*About this exercise*
Please write out the listing beneath this sentence exactly, from its first line to the line with "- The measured", and stop there.

------ Provided information ------

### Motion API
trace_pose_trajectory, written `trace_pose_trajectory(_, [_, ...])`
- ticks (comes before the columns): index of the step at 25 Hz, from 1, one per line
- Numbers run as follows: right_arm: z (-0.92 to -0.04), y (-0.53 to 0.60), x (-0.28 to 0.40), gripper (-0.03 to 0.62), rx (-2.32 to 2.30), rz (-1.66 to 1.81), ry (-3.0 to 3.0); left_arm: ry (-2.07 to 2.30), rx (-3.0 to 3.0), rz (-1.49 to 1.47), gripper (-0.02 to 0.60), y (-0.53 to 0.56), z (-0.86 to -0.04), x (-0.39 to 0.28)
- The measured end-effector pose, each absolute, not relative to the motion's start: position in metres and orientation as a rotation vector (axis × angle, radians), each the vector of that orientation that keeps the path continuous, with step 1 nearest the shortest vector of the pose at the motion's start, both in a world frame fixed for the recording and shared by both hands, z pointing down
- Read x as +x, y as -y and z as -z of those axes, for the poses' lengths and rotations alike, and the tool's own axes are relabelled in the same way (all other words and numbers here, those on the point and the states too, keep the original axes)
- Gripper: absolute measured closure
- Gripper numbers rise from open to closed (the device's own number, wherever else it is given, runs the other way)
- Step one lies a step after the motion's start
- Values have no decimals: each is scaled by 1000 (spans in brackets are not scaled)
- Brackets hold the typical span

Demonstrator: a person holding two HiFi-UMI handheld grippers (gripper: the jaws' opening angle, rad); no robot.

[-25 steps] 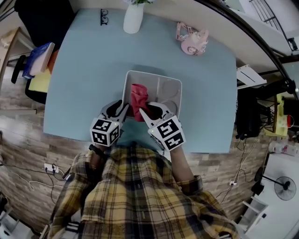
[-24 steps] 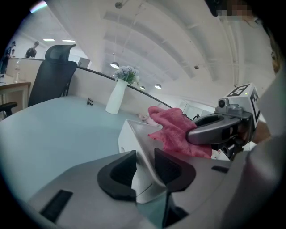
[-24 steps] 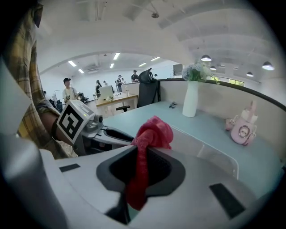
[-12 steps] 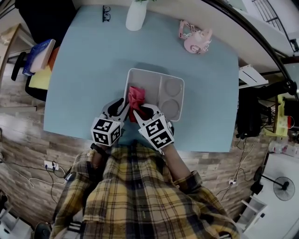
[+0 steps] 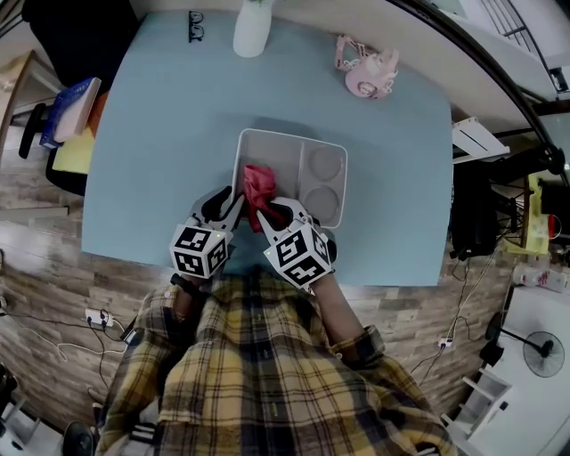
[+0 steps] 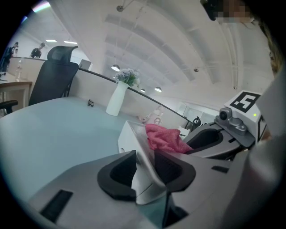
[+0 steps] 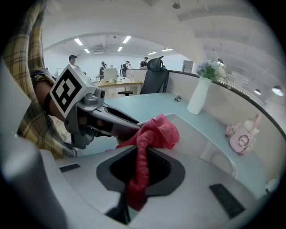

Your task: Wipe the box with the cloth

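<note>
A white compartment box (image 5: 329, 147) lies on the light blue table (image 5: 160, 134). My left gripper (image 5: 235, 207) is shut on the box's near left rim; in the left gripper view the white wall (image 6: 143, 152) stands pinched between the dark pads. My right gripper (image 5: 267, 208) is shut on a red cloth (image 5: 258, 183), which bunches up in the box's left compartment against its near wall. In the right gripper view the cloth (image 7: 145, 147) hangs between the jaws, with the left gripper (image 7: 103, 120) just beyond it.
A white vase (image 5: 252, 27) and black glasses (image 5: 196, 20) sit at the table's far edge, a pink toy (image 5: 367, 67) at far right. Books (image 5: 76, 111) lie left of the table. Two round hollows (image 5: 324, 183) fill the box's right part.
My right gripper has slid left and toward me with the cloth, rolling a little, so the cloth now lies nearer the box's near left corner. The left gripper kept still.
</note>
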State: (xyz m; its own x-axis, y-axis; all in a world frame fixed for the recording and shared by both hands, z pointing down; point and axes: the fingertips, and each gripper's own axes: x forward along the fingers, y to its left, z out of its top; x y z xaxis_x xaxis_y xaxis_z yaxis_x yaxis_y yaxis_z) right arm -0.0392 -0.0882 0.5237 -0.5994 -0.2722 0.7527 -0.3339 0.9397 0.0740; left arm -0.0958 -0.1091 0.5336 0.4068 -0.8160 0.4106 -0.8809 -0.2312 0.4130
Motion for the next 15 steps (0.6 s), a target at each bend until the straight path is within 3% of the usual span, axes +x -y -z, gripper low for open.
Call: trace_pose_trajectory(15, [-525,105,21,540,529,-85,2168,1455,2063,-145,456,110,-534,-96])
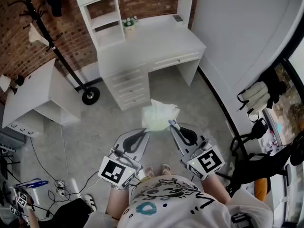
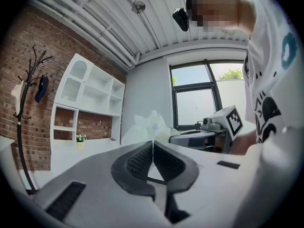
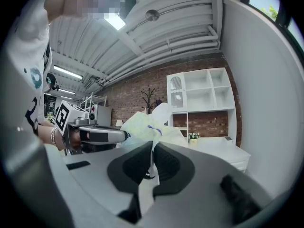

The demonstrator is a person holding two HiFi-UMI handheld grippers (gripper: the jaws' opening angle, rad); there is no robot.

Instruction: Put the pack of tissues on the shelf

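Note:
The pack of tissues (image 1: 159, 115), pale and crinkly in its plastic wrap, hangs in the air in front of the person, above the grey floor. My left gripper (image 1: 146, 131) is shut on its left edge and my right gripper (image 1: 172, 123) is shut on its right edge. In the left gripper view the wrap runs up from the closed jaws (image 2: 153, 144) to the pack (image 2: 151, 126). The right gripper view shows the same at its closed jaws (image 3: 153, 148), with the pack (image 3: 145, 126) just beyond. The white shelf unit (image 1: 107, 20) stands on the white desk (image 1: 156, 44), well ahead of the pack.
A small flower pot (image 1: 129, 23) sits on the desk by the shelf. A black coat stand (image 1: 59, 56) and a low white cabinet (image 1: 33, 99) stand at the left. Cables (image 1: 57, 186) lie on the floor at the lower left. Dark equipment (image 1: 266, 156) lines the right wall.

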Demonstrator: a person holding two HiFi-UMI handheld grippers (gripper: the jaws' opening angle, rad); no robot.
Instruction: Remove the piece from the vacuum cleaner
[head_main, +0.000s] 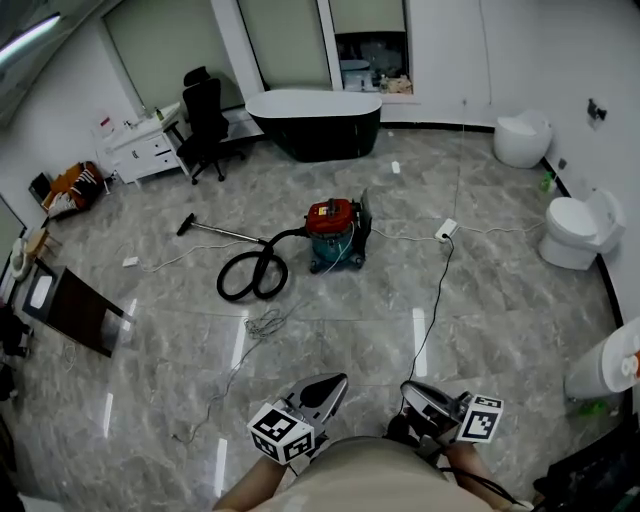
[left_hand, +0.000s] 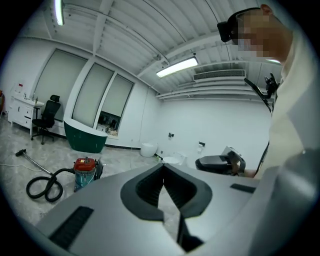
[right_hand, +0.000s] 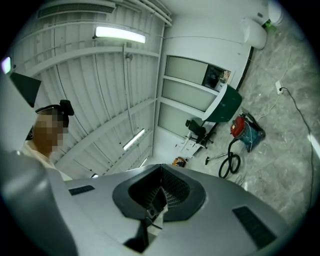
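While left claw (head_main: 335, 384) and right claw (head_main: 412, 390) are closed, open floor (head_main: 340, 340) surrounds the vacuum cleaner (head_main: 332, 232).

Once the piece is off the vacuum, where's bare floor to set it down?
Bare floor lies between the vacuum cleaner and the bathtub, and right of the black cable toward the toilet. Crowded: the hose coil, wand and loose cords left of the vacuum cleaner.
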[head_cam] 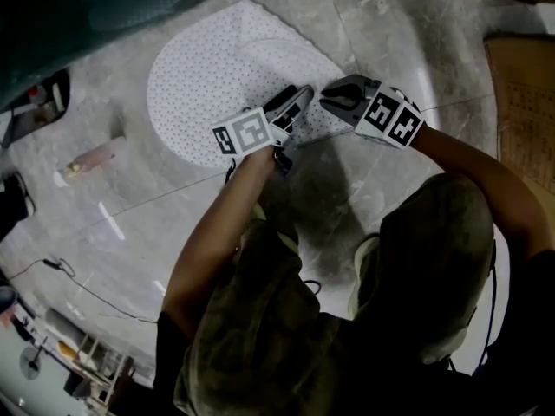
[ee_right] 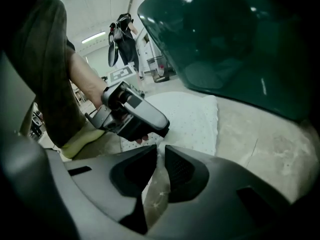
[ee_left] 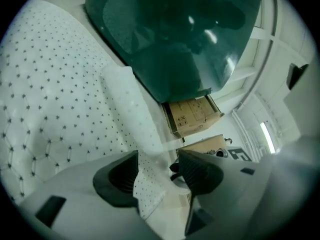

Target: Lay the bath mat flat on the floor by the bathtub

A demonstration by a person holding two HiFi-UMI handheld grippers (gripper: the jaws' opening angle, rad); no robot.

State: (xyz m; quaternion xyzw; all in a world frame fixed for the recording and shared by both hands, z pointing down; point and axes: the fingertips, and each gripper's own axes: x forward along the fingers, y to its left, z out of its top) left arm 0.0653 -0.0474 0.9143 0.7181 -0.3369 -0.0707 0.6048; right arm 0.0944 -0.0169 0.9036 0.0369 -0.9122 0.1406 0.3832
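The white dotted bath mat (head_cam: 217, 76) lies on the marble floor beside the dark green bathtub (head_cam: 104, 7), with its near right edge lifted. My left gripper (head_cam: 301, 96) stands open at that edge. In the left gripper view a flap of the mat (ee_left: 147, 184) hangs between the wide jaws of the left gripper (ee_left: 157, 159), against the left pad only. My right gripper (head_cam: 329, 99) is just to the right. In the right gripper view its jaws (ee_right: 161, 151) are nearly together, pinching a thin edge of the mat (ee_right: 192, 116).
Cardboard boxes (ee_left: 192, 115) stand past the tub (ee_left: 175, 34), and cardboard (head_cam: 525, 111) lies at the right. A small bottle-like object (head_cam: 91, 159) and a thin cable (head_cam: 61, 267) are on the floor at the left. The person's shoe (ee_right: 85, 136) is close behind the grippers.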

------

*Task answer*
### Motion API
trace_pose_trajectory, written `trace_pose_trajectory(_, [_, ...])`
- ticks (comes before the columns): index of the step at 25 Hz, from 1, one per line
- Numbers run as follows: right_arm: z (-0.92 to -0.04), y (-0.53 to 0.60), x (-0.28 to 0.40), gripper (-0.03 to 0.62), rx (-2.32 to 2.30), rz (-1.66 to 1.81), ry (-3.0 to 3.0); left_arm: ry (-2.07 to 2.30), rx (-3.0 to 3.0), rz (-1.49 to 1.47), gripper (-0.02 to 0.60), y (-0.53 to 0.56), z (-0.86 to -0.04), x (-0.39 to 0.28)
- The measured end-effector pose, each absolute, not relative to the motion's start: position in metres and orientation as a rotation vector (axis × angle, radians), each the vector of that orientation that keeps the path continuous, with step 1 nearest the shortest vector of the pose at the motion's start, both in a world frame fixed for the recording and shared by both hands, z pointing down

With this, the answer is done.